提言では、企業と従業員の支払う社会保険料を0.1%ずつ引き上げることで、年3400億円の財源を確保し、教育政策に充てる考えが示された。これにより、小学校入学前の子供の児童手当に月5000円加算できる。将来的には引き上げ幅を各0.5%に拡大し、保育や幼児教育が実質無償となる約1.7兆円の財源確保を目指すという。

 

教育無償化については、安倍晋三首相も先月28日の参院決算委員会で「貧しい家庭に育っても進学できる日本をつくりたい。私の信念でもある」と意欲を示している。

 

また自民党内では、教育無償化をめぐり、馳浩・前文科相や下村博文幹事長代理らを中心としたプロジェクトチームから、「教育国債」を発行する案も検討されている。これについては、「将来世代への負担の先送りに過ぎない」との意見が発されたため、それに対抗する形で出されたのが、今回の「こども保険」案である。

 

 

無償化ありきの議論でいいのか?

少子化問題や、貧困が原因で進学できないなどの問題に対して課題意識を持つことは重要だ。

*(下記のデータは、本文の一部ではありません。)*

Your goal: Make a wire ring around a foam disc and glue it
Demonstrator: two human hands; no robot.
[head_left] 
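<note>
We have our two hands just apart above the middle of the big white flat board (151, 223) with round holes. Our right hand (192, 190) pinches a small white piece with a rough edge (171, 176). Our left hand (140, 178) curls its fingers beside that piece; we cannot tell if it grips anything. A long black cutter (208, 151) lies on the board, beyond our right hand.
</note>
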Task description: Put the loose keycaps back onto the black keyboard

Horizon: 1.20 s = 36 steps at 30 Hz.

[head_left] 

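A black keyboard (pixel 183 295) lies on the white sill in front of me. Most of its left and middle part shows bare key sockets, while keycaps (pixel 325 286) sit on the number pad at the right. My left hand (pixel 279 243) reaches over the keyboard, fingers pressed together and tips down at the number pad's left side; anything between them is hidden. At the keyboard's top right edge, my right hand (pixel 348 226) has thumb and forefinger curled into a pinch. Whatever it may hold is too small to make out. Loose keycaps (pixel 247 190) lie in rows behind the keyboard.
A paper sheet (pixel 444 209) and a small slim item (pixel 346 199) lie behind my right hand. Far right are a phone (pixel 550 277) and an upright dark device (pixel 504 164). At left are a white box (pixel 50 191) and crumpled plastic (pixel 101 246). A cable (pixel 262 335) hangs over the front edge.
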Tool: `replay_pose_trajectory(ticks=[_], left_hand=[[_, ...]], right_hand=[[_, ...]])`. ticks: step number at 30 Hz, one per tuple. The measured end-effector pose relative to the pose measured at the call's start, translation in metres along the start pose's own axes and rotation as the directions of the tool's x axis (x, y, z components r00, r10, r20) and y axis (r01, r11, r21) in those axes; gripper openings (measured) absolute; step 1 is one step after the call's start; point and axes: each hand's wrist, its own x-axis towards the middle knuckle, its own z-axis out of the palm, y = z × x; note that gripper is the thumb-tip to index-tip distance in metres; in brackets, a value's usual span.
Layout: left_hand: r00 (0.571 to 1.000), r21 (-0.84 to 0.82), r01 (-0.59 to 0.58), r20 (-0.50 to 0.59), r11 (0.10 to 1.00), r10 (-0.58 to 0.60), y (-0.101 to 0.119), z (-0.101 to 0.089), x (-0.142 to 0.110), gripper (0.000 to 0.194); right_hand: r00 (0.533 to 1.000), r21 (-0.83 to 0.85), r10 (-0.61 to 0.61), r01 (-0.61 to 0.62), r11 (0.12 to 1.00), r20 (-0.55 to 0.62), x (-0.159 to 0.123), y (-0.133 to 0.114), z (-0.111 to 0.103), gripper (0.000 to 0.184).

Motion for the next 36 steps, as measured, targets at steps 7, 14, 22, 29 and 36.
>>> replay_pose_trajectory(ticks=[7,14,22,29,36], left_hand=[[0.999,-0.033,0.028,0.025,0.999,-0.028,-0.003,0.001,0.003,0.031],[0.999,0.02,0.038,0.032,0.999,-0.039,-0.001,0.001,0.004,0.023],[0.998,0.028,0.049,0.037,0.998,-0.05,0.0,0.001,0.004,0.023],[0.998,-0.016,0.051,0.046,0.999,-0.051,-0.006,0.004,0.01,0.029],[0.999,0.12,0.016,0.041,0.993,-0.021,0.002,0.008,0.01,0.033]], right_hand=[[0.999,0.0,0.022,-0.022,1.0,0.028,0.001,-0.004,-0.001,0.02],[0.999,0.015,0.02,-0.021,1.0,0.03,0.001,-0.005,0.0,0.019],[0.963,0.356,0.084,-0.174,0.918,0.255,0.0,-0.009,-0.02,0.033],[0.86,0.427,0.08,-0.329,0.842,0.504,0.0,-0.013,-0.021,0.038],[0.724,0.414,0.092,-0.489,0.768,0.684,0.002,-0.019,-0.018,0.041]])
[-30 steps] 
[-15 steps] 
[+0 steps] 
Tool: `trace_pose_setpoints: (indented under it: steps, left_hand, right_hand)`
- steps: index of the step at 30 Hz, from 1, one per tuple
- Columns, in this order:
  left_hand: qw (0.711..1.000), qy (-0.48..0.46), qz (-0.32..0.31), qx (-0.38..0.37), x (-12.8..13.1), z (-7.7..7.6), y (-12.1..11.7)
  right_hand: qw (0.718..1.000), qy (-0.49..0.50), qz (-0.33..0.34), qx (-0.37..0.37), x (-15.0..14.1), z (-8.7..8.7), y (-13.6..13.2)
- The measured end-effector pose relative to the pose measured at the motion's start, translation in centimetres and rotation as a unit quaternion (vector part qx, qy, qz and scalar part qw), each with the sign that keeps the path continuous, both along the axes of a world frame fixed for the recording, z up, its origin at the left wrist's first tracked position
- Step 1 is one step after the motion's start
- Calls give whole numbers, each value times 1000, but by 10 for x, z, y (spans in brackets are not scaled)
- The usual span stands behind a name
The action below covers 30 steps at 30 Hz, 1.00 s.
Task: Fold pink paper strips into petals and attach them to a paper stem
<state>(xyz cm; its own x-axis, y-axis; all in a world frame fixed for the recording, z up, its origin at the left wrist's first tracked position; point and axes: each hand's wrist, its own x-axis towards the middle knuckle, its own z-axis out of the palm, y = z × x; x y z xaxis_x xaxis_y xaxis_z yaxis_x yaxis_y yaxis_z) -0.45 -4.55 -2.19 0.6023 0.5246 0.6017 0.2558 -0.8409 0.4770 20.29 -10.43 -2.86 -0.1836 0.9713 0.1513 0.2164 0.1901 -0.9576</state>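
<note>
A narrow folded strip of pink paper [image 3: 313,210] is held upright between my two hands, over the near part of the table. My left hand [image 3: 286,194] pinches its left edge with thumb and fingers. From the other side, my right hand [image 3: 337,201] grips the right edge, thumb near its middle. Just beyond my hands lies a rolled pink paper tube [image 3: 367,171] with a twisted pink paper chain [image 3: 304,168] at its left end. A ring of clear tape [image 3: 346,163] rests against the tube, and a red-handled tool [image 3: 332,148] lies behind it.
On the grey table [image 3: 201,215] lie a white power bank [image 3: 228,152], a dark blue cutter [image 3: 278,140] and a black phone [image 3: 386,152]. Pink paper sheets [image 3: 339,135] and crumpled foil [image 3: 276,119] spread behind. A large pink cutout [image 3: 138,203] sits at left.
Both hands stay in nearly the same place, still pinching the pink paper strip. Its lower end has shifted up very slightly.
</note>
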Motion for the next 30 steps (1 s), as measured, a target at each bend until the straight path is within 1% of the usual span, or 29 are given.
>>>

しかし、今の与党内の議論は、無償化ありきの議論となってしまっている。

 

無償化だけが教育の充実ではない。それぞれの学校が切磋琢磨して教育の質を上げていくことも重要だ。公金の投入は、教育機会の確保と同時に、教育の質を上げる目的にもかなったものであるべきだろう。

 

例えば、低所得層に向けた教育バウチャーの導入や、参入規制の緩和といった方法が挙げられる。バウチャー制度で、教育機関の間に競争原理が取り入れられれば、「この学校に子供を通わせたい」と多くの親が考えるような、教育の質の向上に努力した教育機関が残っていく。単に無償化するだけでは、質の向上につながらないばかりか、もし教師の中に「どうせ無料だから」という意識があれば、むしろ質は低下しかねない。

 

しかも、現在挙がっているこども保険案の内容も、すべての未就学児童が対象で、十分な所得があるかどうかなど、家庭の事情は考慮されておらず、支給される手当も本当に教育に使われるかどうかはわからない。

 

こうして見ると、こども保険は、実は社会保険制度に目をつけた増税とも言える。人気取りのためのバラマキ政策にもなりかねない面がある。

 

 

教育の質の高さが子供を育てる

歴史に目を転じてみると、明治期の立役者を多数育てた教育者の吉田松陰は、ほったて小屋のようなところで松下村塾を開き、獄中でも人材を育てた。お金はかかっていなくても、そこから伊藤博文や高杉晋作、久坂玄瑞らが育っていった。その根底には、教育者としての松陰の人材を愛する心と情熱があった。

 

国として教育に力を入れることは素晴らしいことだ。しかし、無償化ありきの議論では、教育において一番大切なものを見失ってしまう恐れがある。